Beim Frühstück, bestehend aus schwarzem Kaffee und Bagels, ging Anna ihren Plan mit Tina durch. Sie einigten sich auf einige Grundregeln, die sie befolgen wollten, solange Anna unterwegs war. Anna hatte keine Kreditkarte und kein Handy mehr, darum würde sie Tina nur in ihrer Wohnung anrufen und immer aus einer öffentlichen Telefonzelle – und niemals zweimal aus derselben. Anna würde sich mit ›Vincent‹ melden und keinen anderen Namen verwenden. Der Anruf sollte nie länger als eine Minute dauern.
Anna verließ die Wohnung um 4 Uhr 52, in Jeans, einem blauen T-Shirt, einer Leinenjacke und einer Baseballmütze. Sie war nicht sicher, was sie erwarten würde, als sie an diesem kühlen, dunklen Morgen auf den Bürgersteig trat. Nur wenige Menschen befanden sich auf den Straßen und die wenigen hielten die Köpfe gesenkt – ihre nach unten gerichteten Gesichter offenbarten eine Stadt in Trauer. Niemand schenkte Anna einen zweiten Blick, während sie zielgerichtet über den Bürgersteig ging, den Koffer hinter sich herziehend, die Laptoptasche über die Schulter gehängt. Egal, in welche 104
Richtung sie auch sah, ein nebliger, grauer Schleier hing immer noch über der Stadt. Die dichte Wolke hatte sich zwar aufgelöst, aber wie eine Krankheit hatte sie andere Teile des Körpers infiziert. Aus irgendeinem Grund hatte Anna beim Aufwachen angenommen, die Wolke sei verschwunden, doch wie ein unwillkommener Gast auf einer Party war sie wohl die Letzte, die gehen würde.

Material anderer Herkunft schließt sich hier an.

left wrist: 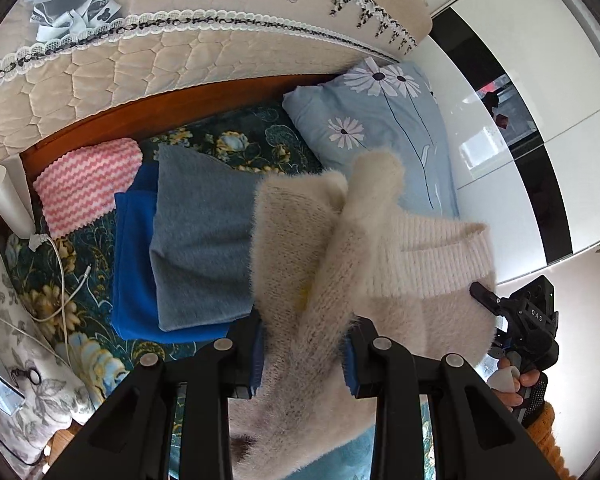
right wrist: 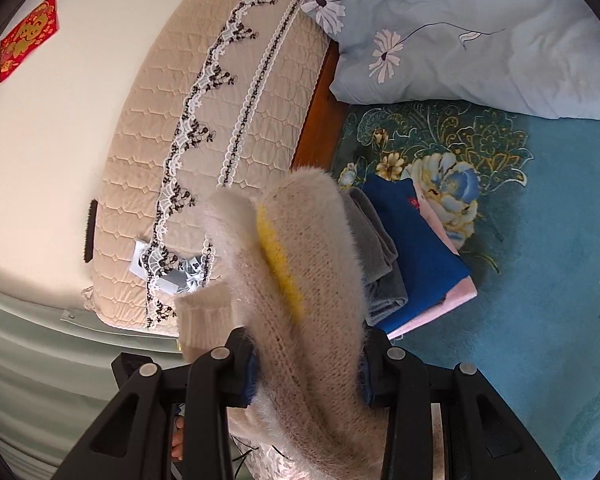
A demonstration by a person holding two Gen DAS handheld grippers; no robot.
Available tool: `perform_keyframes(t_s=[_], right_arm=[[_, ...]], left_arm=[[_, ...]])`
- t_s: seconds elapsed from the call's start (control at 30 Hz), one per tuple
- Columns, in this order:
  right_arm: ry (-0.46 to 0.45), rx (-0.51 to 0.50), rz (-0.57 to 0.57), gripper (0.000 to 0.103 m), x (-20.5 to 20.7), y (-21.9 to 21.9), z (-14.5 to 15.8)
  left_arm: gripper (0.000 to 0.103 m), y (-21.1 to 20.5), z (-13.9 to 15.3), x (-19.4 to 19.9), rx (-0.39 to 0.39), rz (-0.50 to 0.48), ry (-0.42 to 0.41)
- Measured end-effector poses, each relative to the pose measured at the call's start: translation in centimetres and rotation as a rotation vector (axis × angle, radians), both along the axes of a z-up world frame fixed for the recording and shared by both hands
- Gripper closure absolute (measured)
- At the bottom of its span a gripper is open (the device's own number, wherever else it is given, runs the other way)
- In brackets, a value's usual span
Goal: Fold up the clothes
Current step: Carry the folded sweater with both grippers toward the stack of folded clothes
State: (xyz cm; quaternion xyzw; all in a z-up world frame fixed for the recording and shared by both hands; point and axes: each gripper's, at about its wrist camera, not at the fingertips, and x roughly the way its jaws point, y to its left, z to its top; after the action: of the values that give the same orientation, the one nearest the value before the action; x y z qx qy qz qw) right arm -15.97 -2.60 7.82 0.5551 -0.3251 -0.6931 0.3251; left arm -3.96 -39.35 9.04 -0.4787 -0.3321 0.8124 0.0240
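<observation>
A fluffy cream knit sweater (left wrist: 300, 248) with a ribbed hem and a yellow patch hangs folded over itself above the bed. My left gripper (left wrist: 305, 354) is shut on its lower bulk. In the right wrist view the same sweater (right wrist: 312, 264) bulges between the blue pads, and my right gripper (right wrist: 309, 376) is shut on it. The right gripper's black body (left wrist: 528, 324) shows at the sweater's right edge in the left wrist view, held by a hand. Just past the sweater lies a stack of folded clothes: a grey piece (left wrist: 200, 240) on a blue one (left wrist: 134, 272).
A pink zigzag cloth (left wrist: 86, 186) lies left of the stack, a light blue flowered pillow (left wrist: 384, 120) behind it. The floral teal bedspread (right wrist: 520, 320) covers the bed, bounded by a quilted beige headboard (left wrist: 180, 68). A white cable (left wrist: 62, 280) trails at the left; white wardrobe doors (left wrist: 540, 120) stand right.
</observation>
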Motion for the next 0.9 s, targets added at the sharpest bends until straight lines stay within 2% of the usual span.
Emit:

Anna kam an einer Schlange von Menschen vorbei, die bereits anstanden, um Blut zu spenden, weil sie hofften, man würde noch mehr Überlebende finden. Anna war eine Überlebende, aber sie wollte nicht gefunden werden.
Um sechs Uhr an diesem Morgen saß Fenston an dem
Schreibtisch in seinem neuen Büro in der Wall Street. In London war es schließlich schon elf Uhr. Sein erster Anruf galt Ruth Parish.
»Wo ist mein van Gogh?«, verlangte er zu wissen, ohne sich die Mühe zu machen, seinen Namen zu nennen.
»Guten Morgen, Mr. Fenston«, sagte Ruth, erhielt aber keine Antwort. »Wie Ihnen zweifelsohne bekannt ist, musste das Flugzeug, in dem sich Ihr Gemälde befand, nach der gestrigen Tragödie umkehren.«
»Und wo ist mein van Gogh?«, wiederholte Fenston.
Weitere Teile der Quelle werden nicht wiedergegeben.